C’est une situation plutôt rare dans le paysage assurantiel français. La procédure de liquidation judiciaire n’a concerné que peu d’acteurs du secteur ces dernières années, hormis celles du courtier grossiste Assor en 2013 ou de Landes Mutualité la même année. Au terme de trois ans de déboires financiers, l’épilogue est proche pour la Mutuelle des transports assurances (MTA), la société d’assurance mutuelle qui assure les professionnels du transport (taxis, VTC, chauffeurs de bus, ambulanciers, loueurs de voitures…). Dans une décision datée du 23 août 2016 et publiée au Journal Officiel du 1er septembre, l’Autorité de contrôle prudentiel et de résolution (ACPR) a procédé au retrait des agréments accordés à la MTA, conformément aux dispositions de l’article L.325-1 du code des assurances.

Un liquidateur des opérations d'assurance désigné

En conséquence de quoi, l’ACPR a formulé une requête en liquidation judiciaire auprès du tribunal de grande instance de Paris et désigné Philippe Bonin, administrateur provisoire de la MTA depuis le 18 mai 2016, en tant que liquidateur chargé des opérations d’assurance.

Charge ensuite au TGI de nommer un liquidateur judiciaire en vertu des règles de droit commun.

La MTA ne franchit pas le seuil minimal de solvabilité

Le régulateur a fondé sa décision sur trois éléments. Le premier concerne son défaut de solvabilité. La MTA, qui a réalisé un chiffre d'affaires d'environ 39 M€, ne dispose plus du minimum de capital requis, le fameux MCR applicable sous Solvabilité 2. Il s’agit du niveau minimal de fonds propres que l’organisme doit détenir en permanence, sous peine d’une action immédiate de l’autorité de contrôle susceptible d’entrainer un transfert du portefeuille ou un retrait d’agrément. S’agissant de MTA, un rapport du commissaire aux comptes daté du 24 mars 2016 évoque des fonds propres « négatifs », donc « insuffisants pour couvrir le MCR fixé à 3,7 M€ ».

L’ACPR estime, par ailleurs, que « le plan de financement à court terme [que la MTA lui a soumis] s’avère manifestement insuffisant pour remédier à cette situation ». Enfin, l’Autorité déplore « l’absence d’élément concret permettant d’établir qu’il existe une perspective sérieuse de régularisation ».

Quels agréments ont été retirés ?

La mutuelle d’assurance perd ses agréments sur les branches suivantes :

- Branche 1-A : accidents, prestations forfaitaires

- Branche 7 : marchandises transportées

- Branche 8 : incendie et éléments naturels

- Branche 9 : autres dommages aux biens

- Branche 10 : responsabilité civile véhicules terrestres automoteurs

- Branche 13 : responsabilité civile générale

- Branche 17 : protection juridique

 

La procédure de liquidations judiciaire

Du retrait d’agrément à la liquidation judiciaire
Lorsque l’Autorité de contrôle prudentiel et de résolution (ACPR) constate que le minimum de capital requis (MCR - C. assur., art. L. 352-5) pour la poursuite des activités d’un assureur n’est plus constitué, elle décide du retrait total de ses agréments, à la suite d’une procédure qui a permis à l’assureur de présenter, notamment, un « plan de financement à court terme », pour remettre les fonds à niveau dans les trois mois.

En cas d’échec de ce sauvetage, le retrait d’agrément emporte « de plein droit », la dissolution de l’entreprise d’assurance (C. assur., art. L. 326-2, al. 1er).

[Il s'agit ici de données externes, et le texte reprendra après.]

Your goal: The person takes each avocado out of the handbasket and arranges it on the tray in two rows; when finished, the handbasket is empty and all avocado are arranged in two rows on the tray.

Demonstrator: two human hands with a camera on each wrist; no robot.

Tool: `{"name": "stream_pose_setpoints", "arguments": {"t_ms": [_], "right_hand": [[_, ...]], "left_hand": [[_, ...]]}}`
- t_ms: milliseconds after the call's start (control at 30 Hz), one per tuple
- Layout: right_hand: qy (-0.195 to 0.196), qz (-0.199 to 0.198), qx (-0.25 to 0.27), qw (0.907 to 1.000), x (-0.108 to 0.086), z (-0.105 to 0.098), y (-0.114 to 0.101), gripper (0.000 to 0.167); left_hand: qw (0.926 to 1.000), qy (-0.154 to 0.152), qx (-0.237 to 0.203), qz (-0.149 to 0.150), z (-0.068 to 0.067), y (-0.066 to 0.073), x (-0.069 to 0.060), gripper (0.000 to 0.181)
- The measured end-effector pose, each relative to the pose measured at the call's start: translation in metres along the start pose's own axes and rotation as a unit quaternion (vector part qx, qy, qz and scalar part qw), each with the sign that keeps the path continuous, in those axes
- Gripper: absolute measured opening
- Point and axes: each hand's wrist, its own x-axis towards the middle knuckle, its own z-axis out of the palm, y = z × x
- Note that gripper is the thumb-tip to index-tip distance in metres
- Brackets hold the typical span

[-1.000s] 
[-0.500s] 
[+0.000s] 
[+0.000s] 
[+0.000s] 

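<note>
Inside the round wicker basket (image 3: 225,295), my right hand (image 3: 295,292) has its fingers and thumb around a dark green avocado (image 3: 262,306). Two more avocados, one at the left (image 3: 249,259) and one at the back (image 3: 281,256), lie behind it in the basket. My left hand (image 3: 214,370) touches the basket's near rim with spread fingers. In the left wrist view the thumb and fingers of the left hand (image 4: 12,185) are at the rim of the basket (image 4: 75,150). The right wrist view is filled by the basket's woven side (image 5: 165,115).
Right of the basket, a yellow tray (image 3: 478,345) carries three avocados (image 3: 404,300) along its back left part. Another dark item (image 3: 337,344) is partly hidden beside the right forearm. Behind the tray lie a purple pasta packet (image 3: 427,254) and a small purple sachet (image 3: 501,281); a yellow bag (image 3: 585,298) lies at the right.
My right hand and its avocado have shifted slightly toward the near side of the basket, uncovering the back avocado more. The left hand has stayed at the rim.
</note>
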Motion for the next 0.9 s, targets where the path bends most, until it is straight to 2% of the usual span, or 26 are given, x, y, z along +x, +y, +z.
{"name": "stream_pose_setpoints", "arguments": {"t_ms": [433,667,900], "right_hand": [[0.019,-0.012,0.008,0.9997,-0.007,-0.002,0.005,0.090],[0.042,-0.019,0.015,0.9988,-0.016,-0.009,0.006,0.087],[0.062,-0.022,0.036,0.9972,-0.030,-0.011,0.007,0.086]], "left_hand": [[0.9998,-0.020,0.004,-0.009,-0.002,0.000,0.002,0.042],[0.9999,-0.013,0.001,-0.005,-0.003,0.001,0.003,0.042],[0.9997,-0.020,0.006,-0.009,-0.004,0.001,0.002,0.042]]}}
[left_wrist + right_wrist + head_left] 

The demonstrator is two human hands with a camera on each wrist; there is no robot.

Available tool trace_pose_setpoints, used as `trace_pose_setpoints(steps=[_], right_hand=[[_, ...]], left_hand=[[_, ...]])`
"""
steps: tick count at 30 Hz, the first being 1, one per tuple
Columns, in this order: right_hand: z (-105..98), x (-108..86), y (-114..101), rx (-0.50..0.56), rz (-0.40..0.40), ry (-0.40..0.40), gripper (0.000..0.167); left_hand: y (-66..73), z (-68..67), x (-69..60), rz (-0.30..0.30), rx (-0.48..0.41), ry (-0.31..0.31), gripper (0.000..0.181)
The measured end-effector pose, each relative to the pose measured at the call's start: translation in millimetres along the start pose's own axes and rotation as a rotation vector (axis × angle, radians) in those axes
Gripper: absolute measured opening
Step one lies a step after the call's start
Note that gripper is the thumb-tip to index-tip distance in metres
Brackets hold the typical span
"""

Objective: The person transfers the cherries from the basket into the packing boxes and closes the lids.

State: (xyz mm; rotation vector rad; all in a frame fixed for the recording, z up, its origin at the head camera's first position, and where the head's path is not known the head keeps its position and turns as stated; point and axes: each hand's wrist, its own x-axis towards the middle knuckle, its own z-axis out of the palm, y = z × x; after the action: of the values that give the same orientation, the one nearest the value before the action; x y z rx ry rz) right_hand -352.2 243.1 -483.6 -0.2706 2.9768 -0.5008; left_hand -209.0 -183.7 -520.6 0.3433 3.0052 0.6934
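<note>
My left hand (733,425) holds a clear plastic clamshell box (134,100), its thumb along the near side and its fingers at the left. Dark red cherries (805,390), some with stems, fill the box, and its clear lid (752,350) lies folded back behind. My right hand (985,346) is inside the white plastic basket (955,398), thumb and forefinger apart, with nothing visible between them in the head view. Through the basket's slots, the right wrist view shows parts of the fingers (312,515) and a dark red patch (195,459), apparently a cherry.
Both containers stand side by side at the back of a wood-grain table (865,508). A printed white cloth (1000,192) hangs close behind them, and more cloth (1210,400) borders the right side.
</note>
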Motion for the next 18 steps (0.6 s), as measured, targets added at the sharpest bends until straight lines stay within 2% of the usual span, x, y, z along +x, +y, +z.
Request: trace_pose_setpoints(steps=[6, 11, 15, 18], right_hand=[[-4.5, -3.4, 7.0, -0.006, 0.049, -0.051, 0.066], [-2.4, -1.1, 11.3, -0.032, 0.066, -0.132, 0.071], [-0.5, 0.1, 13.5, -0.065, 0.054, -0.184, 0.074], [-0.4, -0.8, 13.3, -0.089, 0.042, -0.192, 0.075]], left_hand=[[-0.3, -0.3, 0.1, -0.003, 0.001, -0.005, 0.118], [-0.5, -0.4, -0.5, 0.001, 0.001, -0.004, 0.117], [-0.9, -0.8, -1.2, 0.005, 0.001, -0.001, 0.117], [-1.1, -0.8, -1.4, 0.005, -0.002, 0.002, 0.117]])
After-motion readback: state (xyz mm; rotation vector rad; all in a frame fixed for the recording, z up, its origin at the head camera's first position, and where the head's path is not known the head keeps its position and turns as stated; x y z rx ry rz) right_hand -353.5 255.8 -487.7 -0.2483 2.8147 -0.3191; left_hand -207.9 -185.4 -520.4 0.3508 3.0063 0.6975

Une procédure de liquidation judiciaire est alors immédiatement engagée, le tribunal est saisi à la demande de l’ACPR.

Liquidation bicéphale

La liquidation de l’entreprise d'asurance est alors menée sur deux fronts (ordonnance du 19 avril 2001) afin de préserver au mieux les intérêts des assurés :

- l’ACPR nomme un liquidateur chargé des opérations d’assurances (C. assur., art. L. 326-2, al. 3). Expérimenté, il est chargé d’inventorier les créances des assurés et des autres bénéficiaires de contrats, ainsi que des actifs liés à ces passifs ;

- un liquidateur judiciaire est aussi désigné par le tribunal compétent. C’est lui qui est chargé des opérations de la liquidation en droit commun (C. com., art. L. 622-1 à 34).

Le liquidateur judiciaire doit être le garant des intérêt des divers créanciers : « il revient au juge de première instance de s’assurer du respect des droits... des créanciers. En cas de contestation..., les parties ont toute faculté pour faire valoir leurs droits auprès de la cour d’appel compétente ». (Question parlementaire n° 39570, 18 mai 2004).